[WHAT THE EXERCISE ASKS]:
All that is required is the number of lines in this listing that hold "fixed".
+ + +
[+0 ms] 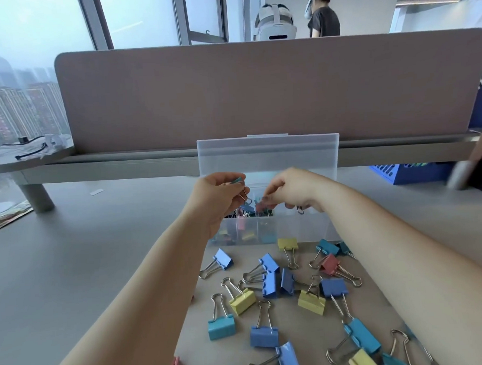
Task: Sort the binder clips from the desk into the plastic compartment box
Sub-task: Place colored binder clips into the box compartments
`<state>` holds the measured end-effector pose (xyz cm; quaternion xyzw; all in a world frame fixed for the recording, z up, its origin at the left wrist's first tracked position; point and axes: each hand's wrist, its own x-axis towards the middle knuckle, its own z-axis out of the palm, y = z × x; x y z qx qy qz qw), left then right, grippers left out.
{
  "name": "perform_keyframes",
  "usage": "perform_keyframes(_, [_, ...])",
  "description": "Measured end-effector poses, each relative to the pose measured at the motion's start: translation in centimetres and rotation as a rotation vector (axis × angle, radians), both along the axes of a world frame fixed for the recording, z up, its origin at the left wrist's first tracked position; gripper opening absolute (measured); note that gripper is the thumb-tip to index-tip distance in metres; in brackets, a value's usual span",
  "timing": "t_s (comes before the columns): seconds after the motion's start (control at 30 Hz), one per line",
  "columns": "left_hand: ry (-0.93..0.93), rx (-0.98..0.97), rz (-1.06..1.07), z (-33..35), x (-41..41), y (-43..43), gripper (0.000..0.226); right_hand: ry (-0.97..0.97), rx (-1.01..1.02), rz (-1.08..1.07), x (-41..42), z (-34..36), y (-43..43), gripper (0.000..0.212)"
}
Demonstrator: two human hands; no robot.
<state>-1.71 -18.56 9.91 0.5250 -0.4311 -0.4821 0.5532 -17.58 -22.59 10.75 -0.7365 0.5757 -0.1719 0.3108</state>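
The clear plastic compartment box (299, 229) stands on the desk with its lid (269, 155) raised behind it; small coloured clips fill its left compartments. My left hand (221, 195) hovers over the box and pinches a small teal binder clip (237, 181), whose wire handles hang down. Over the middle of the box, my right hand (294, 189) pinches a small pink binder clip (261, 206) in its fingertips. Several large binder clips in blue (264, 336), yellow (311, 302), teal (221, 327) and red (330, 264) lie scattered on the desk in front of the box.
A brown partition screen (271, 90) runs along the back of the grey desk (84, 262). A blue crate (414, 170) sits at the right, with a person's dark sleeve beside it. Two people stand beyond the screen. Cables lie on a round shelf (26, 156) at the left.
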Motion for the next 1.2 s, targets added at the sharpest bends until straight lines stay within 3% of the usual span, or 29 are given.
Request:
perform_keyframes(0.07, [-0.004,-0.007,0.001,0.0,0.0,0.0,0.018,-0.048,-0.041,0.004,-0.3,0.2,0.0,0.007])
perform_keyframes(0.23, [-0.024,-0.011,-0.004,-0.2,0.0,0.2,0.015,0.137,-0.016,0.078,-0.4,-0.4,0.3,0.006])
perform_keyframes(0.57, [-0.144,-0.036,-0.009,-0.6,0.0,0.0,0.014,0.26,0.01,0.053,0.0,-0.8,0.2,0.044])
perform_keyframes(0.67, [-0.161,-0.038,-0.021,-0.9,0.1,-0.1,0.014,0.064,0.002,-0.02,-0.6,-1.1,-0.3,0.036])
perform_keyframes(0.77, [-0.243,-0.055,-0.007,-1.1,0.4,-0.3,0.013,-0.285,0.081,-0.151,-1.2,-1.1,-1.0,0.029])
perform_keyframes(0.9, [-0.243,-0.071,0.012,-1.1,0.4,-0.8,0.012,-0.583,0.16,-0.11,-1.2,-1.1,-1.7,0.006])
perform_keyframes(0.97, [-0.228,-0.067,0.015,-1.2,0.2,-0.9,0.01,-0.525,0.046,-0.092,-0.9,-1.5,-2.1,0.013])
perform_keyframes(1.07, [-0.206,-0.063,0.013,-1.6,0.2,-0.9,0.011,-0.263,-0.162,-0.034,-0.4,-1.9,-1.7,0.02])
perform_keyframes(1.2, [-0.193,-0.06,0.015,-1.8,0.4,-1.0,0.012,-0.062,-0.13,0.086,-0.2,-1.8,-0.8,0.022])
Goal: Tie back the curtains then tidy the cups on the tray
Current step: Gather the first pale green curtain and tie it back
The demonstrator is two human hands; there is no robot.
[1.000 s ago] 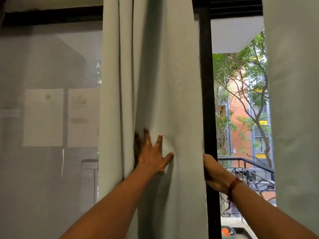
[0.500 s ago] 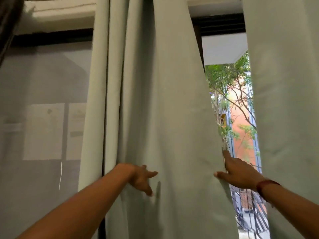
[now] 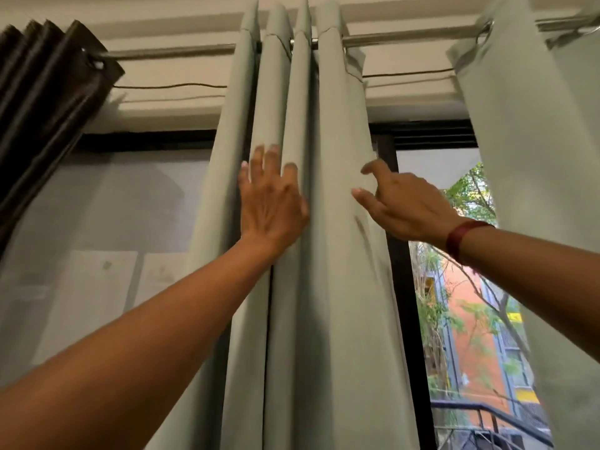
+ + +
[RESPONSE TO THE EXERCISE]:
2